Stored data
┌──
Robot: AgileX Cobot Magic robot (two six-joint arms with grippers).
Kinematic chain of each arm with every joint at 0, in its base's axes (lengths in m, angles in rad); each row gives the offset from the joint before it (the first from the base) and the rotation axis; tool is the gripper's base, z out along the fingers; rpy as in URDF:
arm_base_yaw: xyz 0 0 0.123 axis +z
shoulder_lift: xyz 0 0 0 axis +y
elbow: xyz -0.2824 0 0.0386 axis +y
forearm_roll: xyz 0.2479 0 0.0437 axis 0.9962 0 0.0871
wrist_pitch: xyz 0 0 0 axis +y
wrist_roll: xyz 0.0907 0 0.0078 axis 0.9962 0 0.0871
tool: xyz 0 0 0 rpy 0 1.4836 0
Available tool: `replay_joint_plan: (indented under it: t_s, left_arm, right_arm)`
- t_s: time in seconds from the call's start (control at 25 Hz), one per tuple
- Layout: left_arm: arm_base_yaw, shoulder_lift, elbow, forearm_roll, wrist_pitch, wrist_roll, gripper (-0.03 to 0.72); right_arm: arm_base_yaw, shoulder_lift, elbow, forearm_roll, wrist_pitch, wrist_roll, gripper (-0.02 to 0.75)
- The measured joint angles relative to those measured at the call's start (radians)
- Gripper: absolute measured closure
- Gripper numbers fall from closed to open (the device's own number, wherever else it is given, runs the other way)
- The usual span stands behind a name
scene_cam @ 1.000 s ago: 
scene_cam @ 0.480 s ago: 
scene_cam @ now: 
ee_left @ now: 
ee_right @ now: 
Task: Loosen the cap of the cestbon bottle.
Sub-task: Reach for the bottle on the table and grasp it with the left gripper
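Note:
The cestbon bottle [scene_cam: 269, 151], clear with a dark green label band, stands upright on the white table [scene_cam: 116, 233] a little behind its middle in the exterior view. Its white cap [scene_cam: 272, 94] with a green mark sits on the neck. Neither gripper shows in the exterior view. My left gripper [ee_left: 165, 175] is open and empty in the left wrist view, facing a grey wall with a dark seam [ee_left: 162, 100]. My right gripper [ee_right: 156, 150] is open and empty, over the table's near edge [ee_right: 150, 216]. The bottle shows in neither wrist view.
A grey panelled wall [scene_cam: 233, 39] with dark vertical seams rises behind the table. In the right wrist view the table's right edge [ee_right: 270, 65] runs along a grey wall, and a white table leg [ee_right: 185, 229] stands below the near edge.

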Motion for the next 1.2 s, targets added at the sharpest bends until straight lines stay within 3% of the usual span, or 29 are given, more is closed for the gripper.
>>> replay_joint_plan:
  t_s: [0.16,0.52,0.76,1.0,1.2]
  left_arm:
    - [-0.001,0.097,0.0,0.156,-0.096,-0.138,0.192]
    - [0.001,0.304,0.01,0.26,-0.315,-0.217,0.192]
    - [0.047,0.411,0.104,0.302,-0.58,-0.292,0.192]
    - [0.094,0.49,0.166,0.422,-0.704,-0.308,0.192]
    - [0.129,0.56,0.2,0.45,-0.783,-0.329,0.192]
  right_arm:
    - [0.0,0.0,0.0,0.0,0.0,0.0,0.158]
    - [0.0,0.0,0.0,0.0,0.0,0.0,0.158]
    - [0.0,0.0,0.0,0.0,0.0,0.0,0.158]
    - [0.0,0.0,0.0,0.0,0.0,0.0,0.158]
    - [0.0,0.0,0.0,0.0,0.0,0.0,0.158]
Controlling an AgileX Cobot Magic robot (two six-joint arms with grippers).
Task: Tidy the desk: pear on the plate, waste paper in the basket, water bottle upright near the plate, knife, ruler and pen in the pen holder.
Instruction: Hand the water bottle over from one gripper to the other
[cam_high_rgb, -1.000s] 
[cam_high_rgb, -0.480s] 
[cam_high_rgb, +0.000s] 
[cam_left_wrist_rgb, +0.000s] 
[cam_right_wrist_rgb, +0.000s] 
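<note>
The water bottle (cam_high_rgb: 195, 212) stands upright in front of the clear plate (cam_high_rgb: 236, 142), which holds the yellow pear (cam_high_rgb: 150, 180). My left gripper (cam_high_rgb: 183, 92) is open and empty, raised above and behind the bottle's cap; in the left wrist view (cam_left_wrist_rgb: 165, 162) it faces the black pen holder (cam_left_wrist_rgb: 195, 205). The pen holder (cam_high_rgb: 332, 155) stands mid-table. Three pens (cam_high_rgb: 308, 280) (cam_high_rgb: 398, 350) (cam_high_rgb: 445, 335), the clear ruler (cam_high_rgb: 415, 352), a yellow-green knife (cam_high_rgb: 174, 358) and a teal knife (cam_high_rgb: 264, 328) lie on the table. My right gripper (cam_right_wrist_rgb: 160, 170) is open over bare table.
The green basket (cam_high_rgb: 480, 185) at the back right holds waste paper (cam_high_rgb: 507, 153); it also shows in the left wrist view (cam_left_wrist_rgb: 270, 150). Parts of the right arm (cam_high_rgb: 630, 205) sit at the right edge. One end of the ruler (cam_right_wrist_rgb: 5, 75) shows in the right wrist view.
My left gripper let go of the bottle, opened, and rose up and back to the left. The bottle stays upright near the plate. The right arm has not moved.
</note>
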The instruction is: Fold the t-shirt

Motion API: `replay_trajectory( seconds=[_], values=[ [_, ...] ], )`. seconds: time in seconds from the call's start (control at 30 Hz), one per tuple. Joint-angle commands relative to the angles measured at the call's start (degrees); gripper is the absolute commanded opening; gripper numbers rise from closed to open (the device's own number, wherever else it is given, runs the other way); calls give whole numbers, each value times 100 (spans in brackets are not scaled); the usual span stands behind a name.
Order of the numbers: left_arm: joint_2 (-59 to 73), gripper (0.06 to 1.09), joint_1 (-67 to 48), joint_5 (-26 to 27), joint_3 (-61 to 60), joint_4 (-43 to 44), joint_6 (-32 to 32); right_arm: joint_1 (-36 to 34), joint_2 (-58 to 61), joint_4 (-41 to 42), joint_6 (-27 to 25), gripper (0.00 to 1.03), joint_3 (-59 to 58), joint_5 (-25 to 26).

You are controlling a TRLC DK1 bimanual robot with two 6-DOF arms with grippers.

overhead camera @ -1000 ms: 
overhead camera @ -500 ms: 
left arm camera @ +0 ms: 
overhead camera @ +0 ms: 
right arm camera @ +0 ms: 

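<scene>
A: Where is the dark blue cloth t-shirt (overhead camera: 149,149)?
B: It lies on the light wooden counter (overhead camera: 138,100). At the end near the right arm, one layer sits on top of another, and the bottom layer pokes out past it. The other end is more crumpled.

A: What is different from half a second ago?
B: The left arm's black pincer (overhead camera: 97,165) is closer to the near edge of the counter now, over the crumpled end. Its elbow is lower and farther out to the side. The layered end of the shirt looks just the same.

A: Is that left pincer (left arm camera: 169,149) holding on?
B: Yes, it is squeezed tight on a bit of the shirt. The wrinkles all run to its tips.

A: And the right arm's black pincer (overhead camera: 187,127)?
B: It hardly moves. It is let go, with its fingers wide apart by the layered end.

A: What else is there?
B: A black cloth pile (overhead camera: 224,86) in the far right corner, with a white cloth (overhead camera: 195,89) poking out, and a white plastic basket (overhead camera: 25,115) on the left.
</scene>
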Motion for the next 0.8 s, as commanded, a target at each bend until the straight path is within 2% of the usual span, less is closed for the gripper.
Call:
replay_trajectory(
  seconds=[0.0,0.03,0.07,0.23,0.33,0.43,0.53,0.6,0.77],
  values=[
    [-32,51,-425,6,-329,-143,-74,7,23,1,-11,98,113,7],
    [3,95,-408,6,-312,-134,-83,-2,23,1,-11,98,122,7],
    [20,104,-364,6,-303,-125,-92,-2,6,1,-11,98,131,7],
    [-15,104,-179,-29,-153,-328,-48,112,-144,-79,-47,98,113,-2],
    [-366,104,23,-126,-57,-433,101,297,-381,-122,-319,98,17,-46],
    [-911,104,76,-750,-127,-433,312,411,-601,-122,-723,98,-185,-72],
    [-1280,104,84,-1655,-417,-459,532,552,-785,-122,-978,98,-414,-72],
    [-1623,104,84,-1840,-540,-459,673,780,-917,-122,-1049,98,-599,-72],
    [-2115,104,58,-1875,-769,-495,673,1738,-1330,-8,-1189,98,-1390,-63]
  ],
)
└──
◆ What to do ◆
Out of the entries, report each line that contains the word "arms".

◆ Solved problem ◆
Robot: AgileX Cobot Magic robot (two six-joint arms with grippers).
Controlling an AgileX Cobot Magic robot (two six-joint arms with grippers).
You are controlling a TRLC DK1 bimanual robot with two 6-DOF arms with grippers.

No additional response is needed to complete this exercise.